Use the validator during ESP onboarding, Microsoft 365 or Google Workspace migrations, DMARC rollout, deliverability incidents, and vendor questionnaires. SPF is only half of authentication — DMARC still needs aligned DKIM or SPF results at the From domain. For "terminal all qualifiers and fail modes", treat the apex TXT as the contract receivers enforce at SMTP time. Document each mechanism, confirm lookup cost, and verify the terminal all matches your risk posture. After DNS changes, re-run the same domain to prove the publication is singular, syntactically valid, and ready for DMARC alignment.
Use the validator during ESP onboarding, Microsoft 365 or Google Workspace migrations, DMARC rollout, deliverability incidents, and vendor questionnaires. SPF is only half of authentication — DMARC still needs aligned DKIM or SPF results at the From domain. For "multiple SPF TXT records", treat the apex TXT as the contract receivers enforce at SMTP time. Document each mechanism, confirm lookup cost, and verify the terminal all matches your risk posture. After DNS changes, re-run the same domain to prove the publication is singular, syntactically valid, and ready for DMARC alignment.

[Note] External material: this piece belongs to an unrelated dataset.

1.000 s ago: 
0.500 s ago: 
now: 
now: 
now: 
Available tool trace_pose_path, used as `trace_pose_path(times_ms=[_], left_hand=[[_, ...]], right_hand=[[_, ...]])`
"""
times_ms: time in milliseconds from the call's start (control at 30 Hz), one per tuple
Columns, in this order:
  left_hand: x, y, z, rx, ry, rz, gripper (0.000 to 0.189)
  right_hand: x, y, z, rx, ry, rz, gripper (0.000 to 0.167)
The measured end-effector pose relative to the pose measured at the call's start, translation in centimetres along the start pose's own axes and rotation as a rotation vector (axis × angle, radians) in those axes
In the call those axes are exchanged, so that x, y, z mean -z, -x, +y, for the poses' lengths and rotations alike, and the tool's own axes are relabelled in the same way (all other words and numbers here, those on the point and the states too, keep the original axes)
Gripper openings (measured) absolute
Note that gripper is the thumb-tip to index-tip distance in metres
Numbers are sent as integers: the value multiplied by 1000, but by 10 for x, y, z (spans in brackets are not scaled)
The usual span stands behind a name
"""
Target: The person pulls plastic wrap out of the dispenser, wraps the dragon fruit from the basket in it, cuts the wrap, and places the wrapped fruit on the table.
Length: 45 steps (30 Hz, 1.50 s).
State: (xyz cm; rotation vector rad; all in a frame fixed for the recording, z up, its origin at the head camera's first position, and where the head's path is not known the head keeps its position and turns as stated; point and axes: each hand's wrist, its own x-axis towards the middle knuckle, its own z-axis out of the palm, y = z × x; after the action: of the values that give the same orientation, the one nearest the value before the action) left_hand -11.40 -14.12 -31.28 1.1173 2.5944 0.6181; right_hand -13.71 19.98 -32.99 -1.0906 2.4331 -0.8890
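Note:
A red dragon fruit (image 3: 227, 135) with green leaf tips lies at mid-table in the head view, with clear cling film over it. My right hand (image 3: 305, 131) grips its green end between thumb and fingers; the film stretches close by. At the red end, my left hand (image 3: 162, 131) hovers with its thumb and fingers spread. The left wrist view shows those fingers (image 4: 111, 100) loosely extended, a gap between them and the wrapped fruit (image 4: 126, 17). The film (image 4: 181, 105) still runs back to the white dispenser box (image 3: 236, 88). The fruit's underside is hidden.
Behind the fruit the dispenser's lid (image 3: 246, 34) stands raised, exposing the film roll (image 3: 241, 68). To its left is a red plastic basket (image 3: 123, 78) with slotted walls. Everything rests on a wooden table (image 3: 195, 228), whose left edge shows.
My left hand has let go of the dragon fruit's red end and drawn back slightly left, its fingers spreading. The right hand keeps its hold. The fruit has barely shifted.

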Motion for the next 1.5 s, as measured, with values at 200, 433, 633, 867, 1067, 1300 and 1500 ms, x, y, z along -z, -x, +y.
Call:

Use the validator during ESP onboarding, Microsoft 365 or Google Workspace migrations, DMARC rollout, deliverability incidents, and vendor questionnaires. SPF is only half of authentication — DMARC still needs aligned DKIM or SPF results at the From domain. For "DNS lookup limits and flattening", treat the apex TXT as the contract receivers enforce at SMTP time. Document each mechanism, confirm lookup cost, and verify the terminal all matches your risk posture. After DNS changes, re-run the same domain to prove the publication is singular, syntactically valid, and ready for DMARC alignment.
Use the validator during ESP onboarding, Microsoft 365 or Google Workspace migrations, DMARC rollout, deliverability incidents, and vendor questionnaires. SPF is only half of authentication — DMARC still needs aligned DKIM or SPF results at the From domain. For "SPF alignment with DMARC", treat the apex TXT as the contract receivers enforce at SMTP time. Document each mechanism, confirm lookup cost, and verify the terminal all matches your risk posture. After DNS changes, re-run the same domain to prove the publication is singular, syntactically valid, and ready for DMARC alignment.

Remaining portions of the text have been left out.